* **EXERCISE OBJECTIVE**
Look for the line that has "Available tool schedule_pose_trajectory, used" in the material below; please repeat it and every line after it, exactly, up to and including the line that has "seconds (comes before", and nothing else.

* **DATA SEGMENT**
######

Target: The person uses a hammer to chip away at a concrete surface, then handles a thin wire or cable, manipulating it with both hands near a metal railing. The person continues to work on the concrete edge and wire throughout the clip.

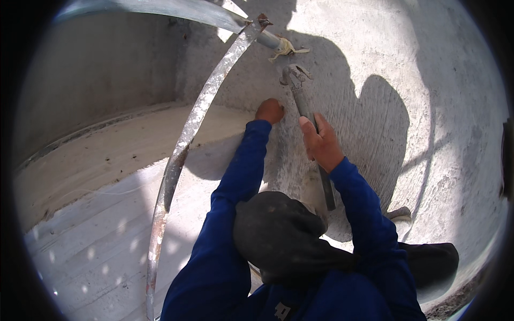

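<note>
My right hand (323,143) grips a hammer (301,101) around the middle of its dark handle. Its worn, greyish head points away from me, close to the rough concrete surface (369,64). To the left of the hammer, my left hand (270,111) is closed and rests against the same concrete, near the corner with the pale ledge. The left fingertips are turned away, so whatever they may hold is hidden. Both forearms are in blue sleeves, and a shadow falls over the concrete around my hands.
A paint-spattered, rusty metal pole (187,134) runs upward on my left and meets a thick grey pipe (209,14) at the top. Yellowish wrapping (285,48) clings to a pipe end beyond the hammer. A pale ledge (128,139) borders the concrete on the left.
</note>
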The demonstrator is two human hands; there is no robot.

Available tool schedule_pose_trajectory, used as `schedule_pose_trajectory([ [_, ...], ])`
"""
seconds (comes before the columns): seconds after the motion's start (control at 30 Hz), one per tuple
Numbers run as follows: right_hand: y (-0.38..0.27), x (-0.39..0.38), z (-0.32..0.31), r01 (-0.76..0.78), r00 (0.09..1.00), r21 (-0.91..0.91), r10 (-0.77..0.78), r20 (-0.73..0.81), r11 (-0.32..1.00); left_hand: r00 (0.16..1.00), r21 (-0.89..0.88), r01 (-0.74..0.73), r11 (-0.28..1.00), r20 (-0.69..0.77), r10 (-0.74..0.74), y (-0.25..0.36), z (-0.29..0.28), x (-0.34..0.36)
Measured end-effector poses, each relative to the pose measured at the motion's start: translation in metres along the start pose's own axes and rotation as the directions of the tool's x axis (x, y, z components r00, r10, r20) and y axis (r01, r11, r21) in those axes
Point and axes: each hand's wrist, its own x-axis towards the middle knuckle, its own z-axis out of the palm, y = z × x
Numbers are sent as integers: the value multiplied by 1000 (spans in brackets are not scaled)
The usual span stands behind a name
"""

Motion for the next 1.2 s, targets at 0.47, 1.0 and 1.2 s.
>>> schedule_pose_trajectory([
  [0.47, 37, -1, 19, 171, 964, -221, -209, -162, 960, 992, -111, 103, 988, -61, -110, -16, 11, 0],
  [1.0, 36, 7, 13, 129, 981, -106, -143, -132, 986, 992, -107, 129, 986, 10, -129, -2, 0, -7],
  [1.2, 67, 29, 5, 91, 988, -273, -120, -92, 958, 986, -18, 166, 986, -19, -166, 11, -15, -3],
])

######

* **SOLUTION BELOW**
Available tool schedule_pose_trajectory, used as `schedule_pose_trajectory([ [_, ...], ])`
"""
seconds (comes before the columns): seconds after the motion's start (control at 30 Hz), one per tuple

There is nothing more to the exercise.